# Baby Albino Bristlenose Pleco safe with Shrimps?



## Jaggedfury (Sep 11, 2010)

Are Albino Bristlenose Pleco shrimp safe to be housed together? Long term, I would want to try and breed these Pleco. One of my friend has them with a heavy populated Shrimp tank and it breed during that time. She's going to be giving me a few 1/2 inch Albino Bristlenose Pleco babies. So need to know. I know they eat mostly Algae Wafers, but is there ever a case where they don't get Algae food and start eating other stuff like shrimp meat? 

My Pitbull Pleco is shrimp safe. Not sure if these Albino Bristlenose Pleco are.. they are longfin as well.


----------



## wetworks (Jul 22, 2011)

They will absolutely be fine. ABN are one of the few fish that will not bother shrimps at all.


----------



## diwu13 (Sep 20, 2011)

Well, can't say from experience but the only 100% shrimp safe fish is the otto. Don't pleco's have teeth in their mouths as well?


----------



## whizzle (May 12, 2010)

+1 to what wetworks said. Unless the shrimp is already dead the ABN won't touch it.


----------



## jone (Nov 27, 2011)

they would both compete for the algea and boifilm..maybe not a good idea if there isn't enough algea an boifilm for htem both..my LFBP eat bloodworms and brineshrimp like crazy...


----------



## xxbenjamminxx (Aug 8, 2011)

I have had adults and BN fry in my RCS tank and havent noticed any shrimp deaths or any of them missing at all from what I can see.


----------



## Jaggedfury (Sep 11, 2010)

Awesome! I always also thought Otto are the only shrimp safe fish. I'm going to give this a try, she's has about 3 dozen of these little babies and she's going to give me 6 to try out but I think that's too much. I'll probably ask for just 2 or 3. I have too many shrimps in my tank to even tell if it gets eaten or not. Taking a chance and see.. I have tons of bio film so that's not a problem.


----------



## Bahugo (Apr 18, 2011)

I'm currently raising BN pleco fry in my shrimp tank because my other fry tank is out of room and have had no issues what so ever.


----------



## Jaggedfury (Sep 11, 2010)

Bahugo said:


> I'm currently raising BN pleco fry in my shrimp tank because my other fry tank is out of room and have had no issues what so ever.

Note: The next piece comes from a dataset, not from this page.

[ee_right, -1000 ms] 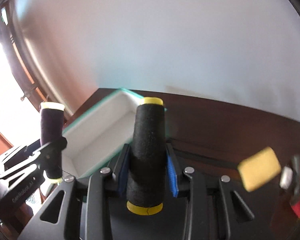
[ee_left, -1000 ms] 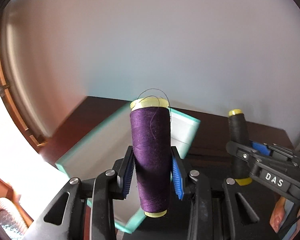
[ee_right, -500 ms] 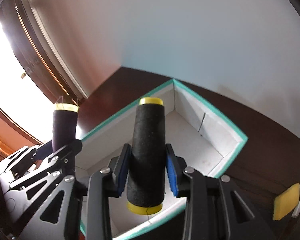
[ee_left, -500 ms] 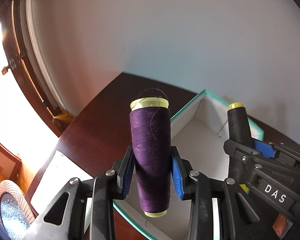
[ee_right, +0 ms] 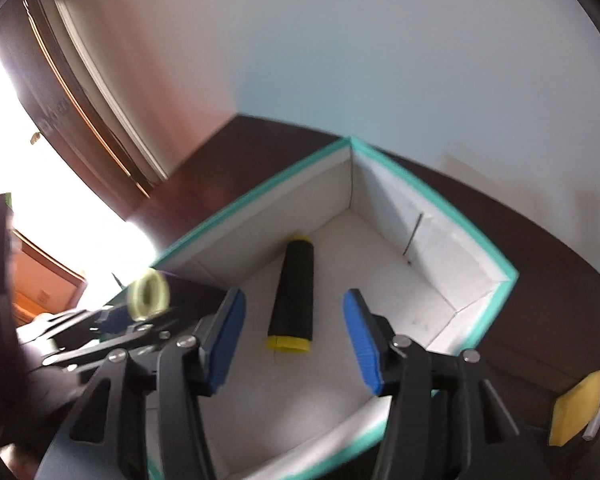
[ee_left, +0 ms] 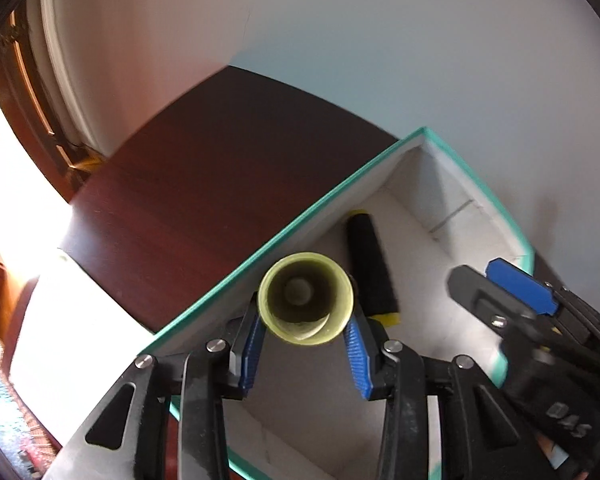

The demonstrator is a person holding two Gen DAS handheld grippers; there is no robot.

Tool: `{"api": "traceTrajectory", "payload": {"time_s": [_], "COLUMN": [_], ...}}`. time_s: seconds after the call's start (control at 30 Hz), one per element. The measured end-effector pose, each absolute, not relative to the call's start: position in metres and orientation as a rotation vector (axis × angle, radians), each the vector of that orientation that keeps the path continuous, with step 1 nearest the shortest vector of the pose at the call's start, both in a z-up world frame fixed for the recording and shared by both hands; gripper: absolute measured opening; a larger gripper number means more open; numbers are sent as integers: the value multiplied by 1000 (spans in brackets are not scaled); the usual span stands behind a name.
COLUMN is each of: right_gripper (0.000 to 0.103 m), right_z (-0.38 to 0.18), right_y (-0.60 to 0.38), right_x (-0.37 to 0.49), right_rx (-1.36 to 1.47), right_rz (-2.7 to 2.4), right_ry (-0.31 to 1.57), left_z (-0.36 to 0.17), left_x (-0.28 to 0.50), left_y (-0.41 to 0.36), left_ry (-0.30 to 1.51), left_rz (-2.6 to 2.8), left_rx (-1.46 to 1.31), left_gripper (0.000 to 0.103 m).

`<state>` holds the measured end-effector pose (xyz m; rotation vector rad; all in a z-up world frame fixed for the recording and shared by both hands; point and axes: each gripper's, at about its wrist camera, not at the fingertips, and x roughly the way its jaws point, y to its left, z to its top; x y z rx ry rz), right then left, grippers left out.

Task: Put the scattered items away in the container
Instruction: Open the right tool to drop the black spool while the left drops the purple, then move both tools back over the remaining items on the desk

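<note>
The box was a white box with thin flat walls and a teal rim, sitting on a dark, shiny wooden tabletop close to a pale wall. A black thread spool lay on its side on the white floor of the box, a long round tube shape with yellow ends. The right gripper hung over it with its ribbed blue pads spread apart and opening wider, and the pads did not touch the spool. There was lots of bare floor around that spool, mostly toward the far corner. The left gripper was over the near teal rim, its jaws just starting to open around a purple thread spool. That spool pointed at the camera, so only its round yellow-green hollow end showed there. The pads seemed to still touch it, though blur made this hard to tell. A yellow sponge sat on the tabletop outside the box, partly cut off.
</note>
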<state>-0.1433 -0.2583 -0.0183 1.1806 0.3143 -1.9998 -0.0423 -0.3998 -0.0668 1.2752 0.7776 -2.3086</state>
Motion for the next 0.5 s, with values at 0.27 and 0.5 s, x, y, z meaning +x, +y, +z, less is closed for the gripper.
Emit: {"api": "traceTrajectory", "payload": {"time_s": [0.27, 0.5], "right_gripper": [70, 78], "right_z": [62, 115], "right_y": [-133, 67], "right_x": [-131, -91], "right_rx": [1043, 993], "right_rz": [-2079, -2328], "right_ry": [120, -24], "left_z": [-3, 68], "left_x": [-13, 26], "left_y": [-372, -303], "left_ry": [634, 575], "left_rz": [-2460, -2696], "left_rx": [1046, 820], "left_gripper": [46, 74]}}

Nice to know! The Albino Bristle Nose Longfin Pleco should look great with dark substrate. Can't wait to grab me some free ones from her to try out.


----------



## treetom (Feb 11, 2011)

I have 4 adults, 2 adolescences, and 20+ fry in my community tank with a thriving Cherry community. They don't bother the shrimp at all. They do eat flake food and waffers, but not the shrimp.


----------



## ashes2ashes (Apr 7, 2011)

Same here. I have plenty of cherries in with my BN pleco breeding pair and fry also when I have those and have never had any issues at all. BNs are scavengers, not hunters. They don't mess with the shrimp that I have ever seen.


----------



## wicca27 (May 3, 2009)

ive had a bn eat alot of cherry shrimp and a friend of mine had cherry shrimp eat the tail of a male bn that was in a cave so it is a toss up. any fish with baby shrimp will make a snack of tiney shrimp


----------



## moranger (Mar 26, 2011)

I have 12 med to adult and about 15 1" ABN with 100 RCS in a 150gl with no problems. Now ghost shrimp on the other hand will kill BN fry and will pick on the adult BN fins till they have no tail fin.


----------



## ykh (Jul 21, 2006)

I don't have BN, but I have 4 young adult L201 in my CRS tank. I'm lucky that they don't feed on my babies CRS as my CRS population is thriving. But I do have a huge piece of driftwood in there for them to snack on.


----------